Everyone knows that risk and fear are different things. Yet, people often do not take risks because they are afraid. That is because the human mind twists things around. In short, fear causes you to overestimate a given risk and the absence of fear leads you to underestimate a given risk. Bankers know risk is everywhere and it must be weighed continually because it is just part of the business.
If you are like most community banks, communicating your appetite for risk consistently is a challenge. Layer on top of that changes in personnel (both senior management and line officers) and it becomes even more challenging. All other things being equal, the larger the bank and the more geographically spread out your offices are, the more difficult it will be to bring conformity and consistency to your risk and pricing decisions.
For example, consider what would happen if someone asked one of your employees if the bank wanted a certain type of loan vs. another type of loan? Or would they know whether lowering the price for any given customer would be worth it?
You would be surprised how many employees would say they don't know or are not sure. On the pricing front, banks that have a pricing and risk model in place like ours, start with a mathematical basis of standardization. This provides a foundation to level set things.
Most banks have seasoned senior staff members who have a very good intuitive understanding of the profitability of customers and deals. But, markets move, conditions change, competitors change and a host of other things happen too. How can good information be passed along consistently so more junior staff or those in other departments can leverage this depth then?
Given shifting demographics, it is critical for banks to train and inform new staff of current policies towards loan origination. Of course, to do this a bank needs more than a model, but having a model greatly enhances the process and gives everyone a starting framework to have a robust conversation.

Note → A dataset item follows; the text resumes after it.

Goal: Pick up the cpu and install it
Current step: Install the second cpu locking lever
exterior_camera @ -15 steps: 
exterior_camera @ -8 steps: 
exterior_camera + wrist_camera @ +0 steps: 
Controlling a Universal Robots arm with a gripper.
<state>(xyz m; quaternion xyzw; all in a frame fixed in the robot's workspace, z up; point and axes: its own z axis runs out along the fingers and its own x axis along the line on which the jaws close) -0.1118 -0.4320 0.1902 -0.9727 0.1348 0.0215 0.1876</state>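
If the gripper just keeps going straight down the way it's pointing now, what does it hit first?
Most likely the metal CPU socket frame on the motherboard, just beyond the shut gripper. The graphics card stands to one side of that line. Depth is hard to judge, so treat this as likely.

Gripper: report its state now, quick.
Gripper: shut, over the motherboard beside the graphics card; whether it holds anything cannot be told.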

Most of our clients have multiple branch locations and in some cases those are across multiple states. Although many have a good system for meeting regularly at a central location, it is still a challenge to make sure decisions are being made consistently all the time for all loan types and structures.
A good model that is reviewed regularly by management can also inspire confidence in frontline officers and empower them to make decisions in the field. That shortens the customer sales cycle and provides a basis for discussion too. Good models allow for on the fly decisions and calculations that tell customer-facing staff how much a simple change in a prepayment or reset date can affect the value of the loan. If the answer is a lot, then the customer contact person can offer other options that may help the bank's performance.
No model can replace a person, but done right, the model can become a great tool in the toolbox and set a good foundation to build on. That gets everyone moving in the same direction from the outset, as your teams work to keep customers happy and retain value for the bank.